# Should I get a cow?



## dhansen (Feb 12, 2010)

Ok, so I have always wanted to get a cow or steer.  I have about 4 acres of fenced pasture which currently has a few nubian and nigerian goats in it.  My question is, don't you fall in love with your cows?  How can you butcher them and eat them after you have cared for them for so long? The only way I can justify feeding a cow/steer is if I know we will eat it later, but I can't help but think they are so cute.  So, should I just stick to buying my beef in the store?


----------



## ksalvagno (Feb 12, 2010)

If you are unsure about being able to butcher the cow, what about looking for a local farmer that you could buy a cow from. We have a local guy that takes the cow to the butcher and we just pick up the meat. We never see the cow live. The meat tastes so much better too.


----------



## aggieterpkatie (Feb 12, 2010)

I don't usually have a problem eating something I've raised if I tell myself from the beginning that's what I'm going to do.  If I know it's food from the start, I'm ok with it.  I don't think I could butcher a "pet".


----------



## currycomb (Feb 12, 2010)

well, if you get an older calf, momma raised, won't be hard to send to butcher. they will have run thru your fences, run over you and stompped your favorite goat. or if you got a bottle raised calf, no you would have a hard time sending it off. we have the land, but so much is wasted when you butcher one, we just buy from the market, the cuts we want. never enough steaks and roasts


----------



## Royd Wood (Feb 12, 2010)

We have a freezer full of Noel - aka Dexter bull born on Christmas Day 2 years ago and trust me they can be far from cute sometimes.
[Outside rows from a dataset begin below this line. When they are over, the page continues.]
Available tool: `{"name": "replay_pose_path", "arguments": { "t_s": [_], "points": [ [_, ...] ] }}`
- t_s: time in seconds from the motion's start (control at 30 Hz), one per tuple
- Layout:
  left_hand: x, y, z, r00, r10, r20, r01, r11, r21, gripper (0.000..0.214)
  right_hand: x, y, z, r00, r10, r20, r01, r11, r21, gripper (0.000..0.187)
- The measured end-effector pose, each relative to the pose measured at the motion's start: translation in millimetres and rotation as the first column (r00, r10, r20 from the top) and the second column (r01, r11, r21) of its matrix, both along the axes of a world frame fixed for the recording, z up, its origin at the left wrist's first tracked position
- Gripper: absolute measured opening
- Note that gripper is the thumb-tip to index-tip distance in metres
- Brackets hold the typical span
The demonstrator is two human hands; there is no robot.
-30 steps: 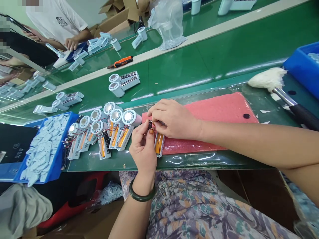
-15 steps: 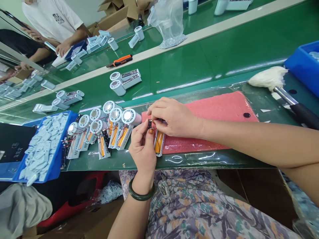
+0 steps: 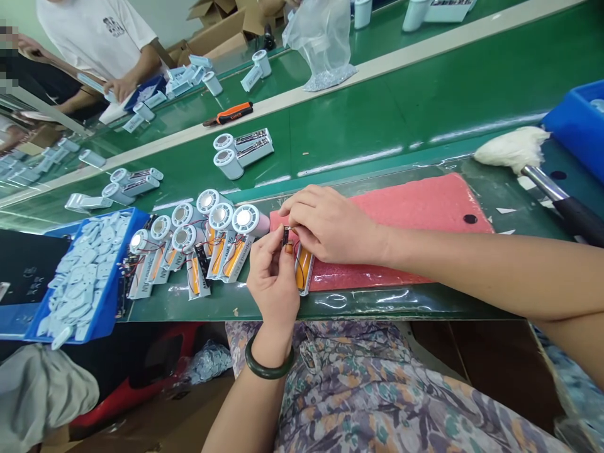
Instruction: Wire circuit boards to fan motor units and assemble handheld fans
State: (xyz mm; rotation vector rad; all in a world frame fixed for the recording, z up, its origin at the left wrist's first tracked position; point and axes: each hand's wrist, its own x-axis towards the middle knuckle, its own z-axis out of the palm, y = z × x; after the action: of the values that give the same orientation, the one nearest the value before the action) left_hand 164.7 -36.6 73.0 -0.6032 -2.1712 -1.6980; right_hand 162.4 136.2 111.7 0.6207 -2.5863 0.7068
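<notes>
My left hand (image 3: pixel 274 270) pinches a small black circuit board (image 3: pixel 285 237) between thumb and fingers. Close against it, my right hand (image 3: pixel 325 225) has its fingers curled at the board's right side; what its fingertips grip is hidden. Below them, on the red mat (image 3: pixel 406 217), lies an open fan casing (image 3: pixel 304 270) with an orange battery and a dark wire; its upper part is covered by my hands. To the left stand several light-blue fan units (image 3: pixel 221 217) with round heads, orange batteries and thin red wires.
A blue bin (image 3: pixel 136 229) of small light-blue plastic pieces sits at left. Orange-handled pliers (image 3: pixel 234 113) lie beyond more fan bodies (image 3: pixel 243 151). A cloth-wrapped tool (image 3: pixel 512 151) and another blue bin (image 3: pixel 578 126) are at right. Co-workers sit across the green bench.
Both hands stay together at the circuit board with almost the same grip. The view has shifted slightly. Across the bench, a co-worker's arm has moved.
</notes>
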Motion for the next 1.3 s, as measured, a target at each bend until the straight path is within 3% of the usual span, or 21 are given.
{"name": "replay_pose_path", "arguments": {
  "t_s": [0.37,0.8,1.03,1.17,1.3],
  "points": [
    [-1,1,-3.5,0.999,-0.028,0.024,0.027,0.999,0.044,0.029,-2,-3,-4.4,0.998,-0.035,-0.046,0.034,0.999,-0.036,0.014],
    [-3,0,-3.1,0.999,-0.045,-0.006,0.045,0.999,0.03,0.029,-3,-1,-4.3,0.997,0.007,-0.074,-0.006,1.0,0.022,0.019],
    [-5,0,-3.6,0.986,-0.075,0.152,0.053,0.988,0.143,0.031,-9,8,-7.6,0.988,0.111,-0.11,-0.13,0.974,-0.184,0.016],
    [-8,-4,1.0,0.984,-0.083,0.157,0.068,0.993,0.098,0.026,-12,12,-11.0,0.983,0.158,-0.088,-0.178,0.936,-0.303,0.014],
    [-12,-9,5.2,0.993,-0.081,0.088,0.078,0.996,0.039,0.025,-13,14,-10.3,0.976,0.217,-0.036,-0.217,0.927,-0.307,0.014]
  ]
}}
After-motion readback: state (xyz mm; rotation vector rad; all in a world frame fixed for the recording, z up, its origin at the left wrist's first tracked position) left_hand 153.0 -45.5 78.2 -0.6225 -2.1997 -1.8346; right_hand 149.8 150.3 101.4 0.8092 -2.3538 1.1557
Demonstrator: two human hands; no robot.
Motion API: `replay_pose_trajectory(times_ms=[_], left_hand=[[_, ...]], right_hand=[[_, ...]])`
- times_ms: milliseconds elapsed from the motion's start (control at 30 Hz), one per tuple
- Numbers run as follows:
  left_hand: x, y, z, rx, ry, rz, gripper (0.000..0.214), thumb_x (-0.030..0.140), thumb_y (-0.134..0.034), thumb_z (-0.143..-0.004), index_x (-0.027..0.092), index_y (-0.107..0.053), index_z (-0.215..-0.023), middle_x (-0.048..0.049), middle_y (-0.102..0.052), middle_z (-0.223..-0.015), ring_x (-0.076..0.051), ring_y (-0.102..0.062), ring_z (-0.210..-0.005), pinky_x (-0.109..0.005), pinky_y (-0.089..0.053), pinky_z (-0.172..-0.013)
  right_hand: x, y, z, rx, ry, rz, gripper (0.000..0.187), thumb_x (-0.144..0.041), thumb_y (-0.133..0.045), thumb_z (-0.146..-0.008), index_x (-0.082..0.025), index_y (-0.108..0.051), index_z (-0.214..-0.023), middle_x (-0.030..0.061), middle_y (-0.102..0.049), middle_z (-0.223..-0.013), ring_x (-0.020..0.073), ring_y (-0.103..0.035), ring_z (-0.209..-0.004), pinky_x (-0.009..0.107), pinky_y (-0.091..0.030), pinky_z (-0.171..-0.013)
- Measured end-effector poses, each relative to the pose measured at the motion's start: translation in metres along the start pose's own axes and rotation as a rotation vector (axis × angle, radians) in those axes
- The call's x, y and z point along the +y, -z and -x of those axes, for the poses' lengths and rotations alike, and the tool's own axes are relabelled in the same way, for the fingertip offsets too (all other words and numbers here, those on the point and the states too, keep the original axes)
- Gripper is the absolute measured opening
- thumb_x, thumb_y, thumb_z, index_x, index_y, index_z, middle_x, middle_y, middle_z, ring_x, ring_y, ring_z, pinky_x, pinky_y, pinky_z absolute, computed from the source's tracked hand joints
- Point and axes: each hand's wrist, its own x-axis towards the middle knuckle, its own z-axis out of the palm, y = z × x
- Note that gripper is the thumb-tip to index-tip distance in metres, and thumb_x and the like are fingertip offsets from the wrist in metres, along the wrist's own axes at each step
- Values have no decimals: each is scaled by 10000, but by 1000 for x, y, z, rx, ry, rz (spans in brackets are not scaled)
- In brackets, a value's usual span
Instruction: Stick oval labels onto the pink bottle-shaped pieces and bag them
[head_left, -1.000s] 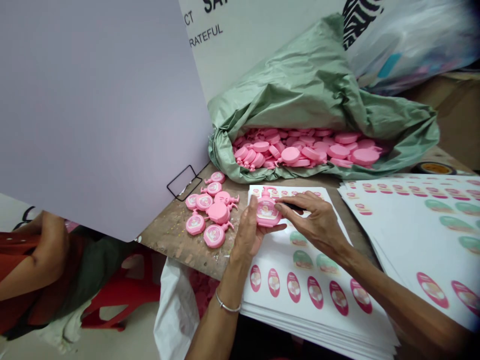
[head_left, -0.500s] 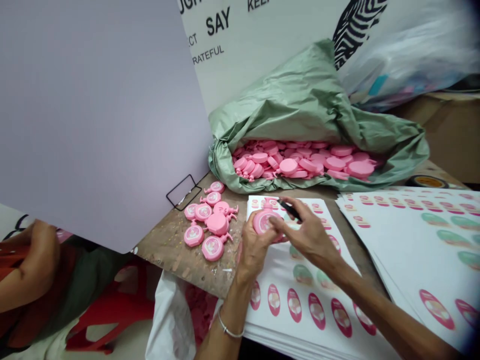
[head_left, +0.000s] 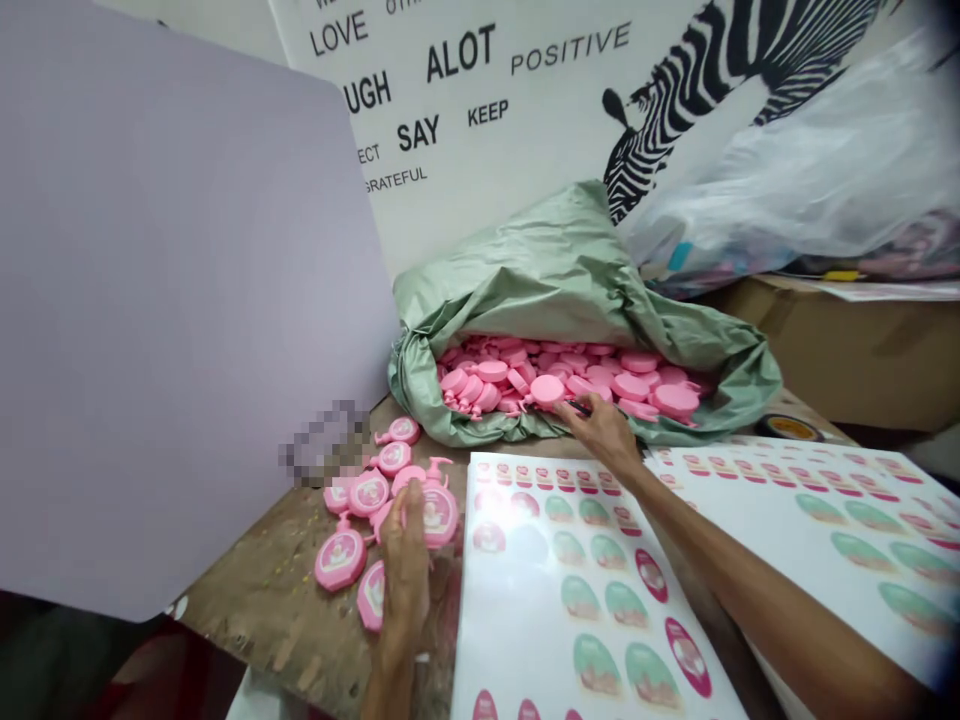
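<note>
My left hand is closed around the side of a pink toy pump bottle with a round sticker on its face. That bottle is tilted up among several other stickered pink bottles on the table's left part. At the sack's mouth, my right hand grips a slim black tool, its exact kind unclear. Its fingertips reach a plain pink bottle at the front of the heap; whether they pinch it is hidden. A green sack lies on its side, full of plain pink bottles.
A stack of sticker sheets lies in front of me, some stickers gone from its top left. More sticker sheets lie to the right. A large pale panel stands at left. A tape roll sits near a cardboard box.
My left hand has carried the bottle left from over the sheets to the group. My right hand has moved from the bottle up to the sack, black tool still in it. The view has tilted up.
</note>
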Motion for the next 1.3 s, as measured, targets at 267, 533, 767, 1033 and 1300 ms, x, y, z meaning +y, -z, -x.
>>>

Good luck if you get one


----------



## Imissmygirls (Feb 12, 2010)

You don't want a cow, you want a steer. You will name him Mr Beef, or Dinner, or Steakhouse, or something like that so every time you talk to him you are reminded what he is there for. 
And, yes, he may be a miserable b*st*rd that you can't wait to butcher. If it turns out that he is a sweetie, you can always sell or trade him for one you don't know.


----------